» **What the task asks**: The answer must consist of each line below that holds the word "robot", copied as it stands.

» **Records for the exercise**:
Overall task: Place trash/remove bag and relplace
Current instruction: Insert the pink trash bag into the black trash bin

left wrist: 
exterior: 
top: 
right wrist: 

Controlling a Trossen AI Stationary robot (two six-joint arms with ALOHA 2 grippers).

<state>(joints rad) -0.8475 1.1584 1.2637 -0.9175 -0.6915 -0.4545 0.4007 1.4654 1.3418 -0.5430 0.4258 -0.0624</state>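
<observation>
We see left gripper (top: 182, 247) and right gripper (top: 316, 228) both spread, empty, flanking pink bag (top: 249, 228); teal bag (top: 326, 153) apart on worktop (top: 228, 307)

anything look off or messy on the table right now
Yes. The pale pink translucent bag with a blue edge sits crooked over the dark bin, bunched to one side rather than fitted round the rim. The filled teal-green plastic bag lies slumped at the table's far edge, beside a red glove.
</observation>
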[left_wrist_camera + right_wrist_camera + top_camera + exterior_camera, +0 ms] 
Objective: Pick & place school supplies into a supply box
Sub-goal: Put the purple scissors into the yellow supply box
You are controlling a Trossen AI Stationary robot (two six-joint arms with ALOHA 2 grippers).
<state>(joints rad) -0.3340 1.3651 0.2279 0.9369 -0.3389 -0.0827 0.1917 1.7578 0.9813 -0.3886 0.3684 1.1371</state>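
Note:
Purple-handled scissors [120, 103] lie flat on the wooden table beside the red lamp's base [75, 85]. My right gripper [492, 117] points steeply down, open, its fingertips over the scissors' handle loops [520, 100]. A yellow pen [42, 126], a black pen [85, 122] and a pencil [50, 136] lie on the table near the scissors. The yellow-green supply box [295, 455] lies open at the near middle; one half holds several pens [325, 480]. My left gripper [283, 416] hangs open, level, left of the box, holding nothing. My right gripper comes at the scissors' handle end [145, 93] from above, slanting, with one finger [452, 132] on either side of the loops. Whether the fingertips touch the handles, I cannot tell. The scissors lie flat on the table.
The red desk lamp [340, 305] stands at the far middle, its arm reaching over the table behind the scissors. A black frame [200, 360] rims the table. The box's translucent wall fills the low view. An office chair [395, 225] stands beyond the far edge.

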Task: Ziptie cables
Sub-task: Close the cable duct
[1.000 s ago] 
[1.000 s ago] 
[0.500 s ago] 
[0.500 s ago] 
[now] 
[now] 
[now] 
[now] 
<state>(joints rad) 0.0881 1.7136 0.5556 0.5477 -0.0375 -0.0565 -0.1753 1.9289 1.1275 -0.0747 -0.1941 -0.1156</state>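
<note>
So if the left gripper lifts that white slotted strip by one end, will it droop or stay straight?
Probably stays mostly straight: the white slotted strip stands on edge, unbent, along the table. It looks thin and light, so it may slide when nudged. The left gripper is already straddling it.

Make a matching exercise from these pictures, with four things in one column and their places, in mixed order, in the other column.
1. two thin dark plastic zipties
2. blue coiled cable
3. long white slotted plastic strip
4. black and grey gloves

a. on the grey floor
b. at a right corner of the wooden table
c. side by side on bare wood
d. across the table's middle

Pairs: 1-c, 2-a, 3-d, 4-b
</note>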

» **Written response**:
Controlling a Trossen AI Stationary robot (two six-joint arms with ALOHA 2 grippers).
You are controlling a Trossen AI Stationary robot (two six-joint arms with ALOHA 2 grippers).

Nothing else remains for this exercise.